Eat early and eat often. Waiting until you feel hungry in an ultra means you are already behind. Most experienced ultra runners begin fueling within the first 30 to 45 minutes of a race, regardless of how they feel.
These fueling guidelines apply across most ultra distances:
- Aim for 150 to 300 calories per hour depending on body size and effort level.
- Alternate between solid foods and gels or liquids to reduce flavor fatigue over long hours.
- Include sodium-rich foods at aid stations to maintain electrolyte balance and prevent hyponatremia.
- Eat real food when available. Potatoes, broth, bananas, and peanut butter become critical fuel sources in the back half of a long ultra.
- Never skip an aid station in the first half of a race, even if you feel good and think you don't need it.
Fueling on the trails covers trail-specific nutrition needs, including how to adapt fueling when heat, altitude, and fatigue reduce appetite.
Mental Pacing Through Low Points
Every ultra has a low point. Usually several. Nausea, exhaustion, doubt, and physical pain visit every runner at some stage.
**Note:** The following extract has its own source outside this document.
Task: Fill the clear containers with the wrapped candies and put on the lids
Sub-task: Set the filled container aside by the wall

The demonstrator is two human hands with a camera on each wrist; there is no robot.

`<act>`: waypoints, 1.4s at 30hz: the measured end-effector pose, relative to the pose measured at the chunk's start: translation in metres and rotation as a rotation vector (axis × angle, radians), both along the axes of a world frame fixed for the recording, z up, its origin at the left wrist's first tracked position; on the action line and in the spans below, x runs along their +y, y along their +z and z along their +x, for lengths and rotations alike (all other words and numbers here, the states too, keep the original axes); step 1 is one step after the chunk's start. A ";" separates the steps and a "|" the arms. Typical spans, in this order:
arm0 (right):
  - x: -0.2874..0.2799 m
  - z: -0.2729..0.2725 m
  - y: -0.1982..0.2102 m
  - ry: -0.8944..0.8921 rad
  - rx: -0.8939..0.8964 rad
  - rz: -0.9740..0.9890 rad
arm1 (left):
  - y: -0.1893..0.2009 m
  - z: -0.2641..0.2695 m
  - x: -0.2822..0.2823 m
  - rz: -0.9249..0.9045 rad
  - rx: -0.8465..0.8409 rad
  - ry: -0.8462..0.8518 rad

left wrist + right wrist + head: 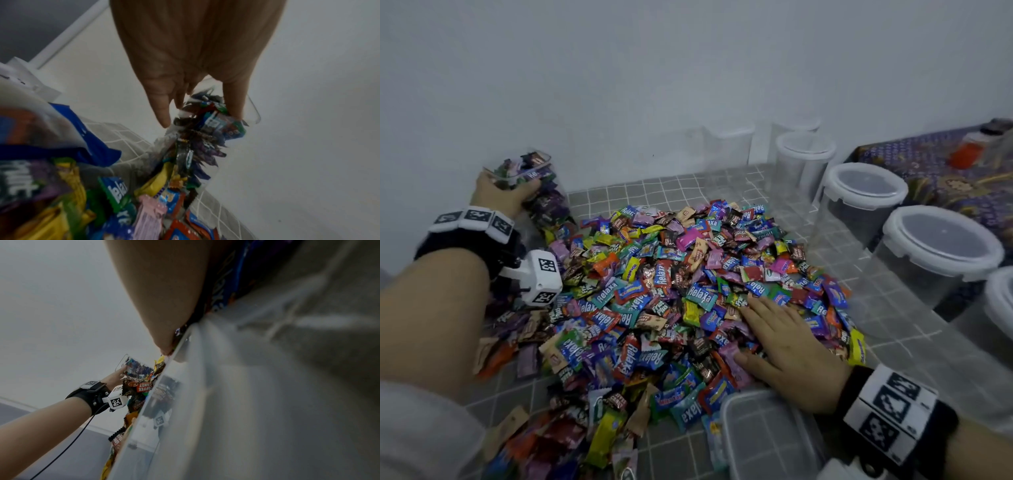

How you pace yourself mentally through these periods determines whether you finish.
Breaking the race into segments helps. Thinking about 50 miles as one continuous effort is overwhelming. Thinking about the next aid station, which might be 3 miles away, is manageable. Moving from checkpoint to checkpoint keeps your mind focused on a near task rather than a distant finish line.
Slowing down through low points is a legitimate strategy. Reducing effort for 15 to 20 minutes allows your body to recover partially. A controlled slowdown often prevents a complete shutdown later. Runners who push through a low point without adjusting effort frequently worsen their condition and end up stopping altogether.
Time of day affects mental state significantly in races that cross into nighttime. Energy and mood naturally dip between 2 a.m. and 5 a.m. Knowing this dip is coming lets you prepare for it and treat it as a temporary phase rather than a signal to quit.

Crew and Pacer Support as a Pacing Tool
If your race allows crew access, use them strategically for pacing support. A good crew member tracks your splits, monitors your condition, and gives honest feedback. Runners deep in an ultra often lose perspective on how they are moving. An outside observer fills that gap.
Pacers, where permitted, provide both accountability and safety in the back half of a race. Running with a pacer who knows your plan keeps effort consistent when your own judgment starts to erode from fatigue. Choose a pacer who will hold you back when you surge and push you when you slow unnecessarily.
Completing your first ultra is a genuine achievement worth recognizing. Map Medal offers posters that capture iconic ultra courses in detail. The Western States 100 poster and Leadville Trail 100 poster are two standout options for runners chasing legendary courses. Both serve as lasting reminders of the work and strategy it takes to cover those distances.
Pacing your first ultra well comes down to patience, effort awareness, and respect for the distance. Start slow, fuel consistently, manage terrain wisely, and trust the process through the hard miles.